Where the material below has a line containing "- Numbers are", start repeating exactly, and keep going through the line containing "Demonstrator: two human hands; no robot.", with no other lines.

===

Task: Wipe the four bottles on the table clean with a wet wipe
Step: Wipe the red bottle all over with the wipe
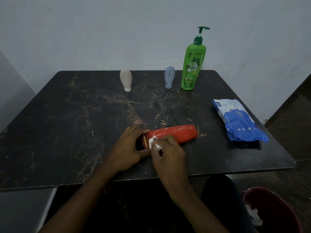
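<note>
Four bottles (pixel 175 133) (pixel 191 68) (pixel 169 76) (pixel 125 79), two hands (pixel 127 148) (pixel 170 152), one pack (pixel 239 120)

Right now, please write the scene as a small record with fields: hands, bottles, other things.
left hand: grips the cap end of the red bottle, lying on the table
right hand: pinches a wet wipe against it
standing at back: cream bottle, blue-grey bottle, green pump bottle
right side: wipes pack

You see a red bottle (pixel 175 134), a green pump bottle (pixel 191 68), cream (pixel 125 79) and pale blue (pixel 169 76) bottles, on a black gold-veined table (pixel 67 123).
</note>
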Motion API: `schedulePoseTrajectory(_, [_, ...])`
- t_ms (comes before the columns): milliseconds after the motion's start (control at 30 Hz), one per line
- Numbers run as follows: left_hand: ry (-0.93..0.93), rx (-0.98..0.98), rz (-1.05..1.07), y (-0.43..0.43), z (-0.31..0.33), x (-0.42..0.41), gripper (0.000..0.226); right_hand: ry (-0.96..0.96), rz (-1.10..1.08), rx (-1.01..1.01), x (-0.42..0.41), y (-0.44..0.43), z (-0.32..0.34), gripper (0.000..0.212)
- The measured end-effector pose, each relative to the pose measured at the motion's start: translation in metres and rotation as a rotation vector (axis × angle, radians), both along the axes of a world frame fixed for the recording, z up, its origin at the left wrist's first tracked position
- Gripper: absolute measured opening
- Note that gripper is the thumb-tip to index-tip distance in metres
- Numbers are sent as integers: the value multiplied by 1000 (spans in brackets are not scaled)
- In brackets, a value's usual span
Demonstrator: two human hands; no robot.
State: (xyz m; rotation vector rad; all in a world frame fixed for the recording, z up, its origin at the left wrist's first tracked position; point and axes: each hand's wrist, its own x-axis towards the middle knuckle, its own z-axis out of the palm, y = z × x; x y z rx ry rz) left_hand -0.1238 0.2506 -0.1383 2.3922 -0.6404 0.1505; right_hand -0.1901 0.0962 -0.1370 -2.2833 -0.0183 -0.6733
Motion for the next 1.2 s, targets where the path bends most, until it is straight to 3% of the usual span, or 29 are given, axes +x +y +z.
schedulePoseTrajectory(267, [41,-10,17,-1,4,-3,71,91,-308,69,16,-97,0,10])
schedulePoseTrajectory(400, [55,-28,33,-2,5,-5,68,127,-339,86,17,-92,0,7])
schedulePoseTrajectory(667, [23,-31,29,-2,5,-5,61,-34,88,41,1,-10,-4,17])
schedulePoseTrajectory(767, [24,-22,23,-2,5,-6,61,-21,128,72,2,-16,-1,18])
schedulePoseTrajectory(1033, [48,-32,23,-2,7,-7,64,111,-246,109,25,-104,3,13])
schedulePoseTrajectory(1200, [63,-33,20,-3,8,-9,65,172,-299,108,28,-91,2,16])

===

**Response**
- Numbers are sent as integers: the value multiplied by 1000 (spans in brackets are not scaled)
- In brackets, a value's usual span
Demonstrator: two human hands; no robot.

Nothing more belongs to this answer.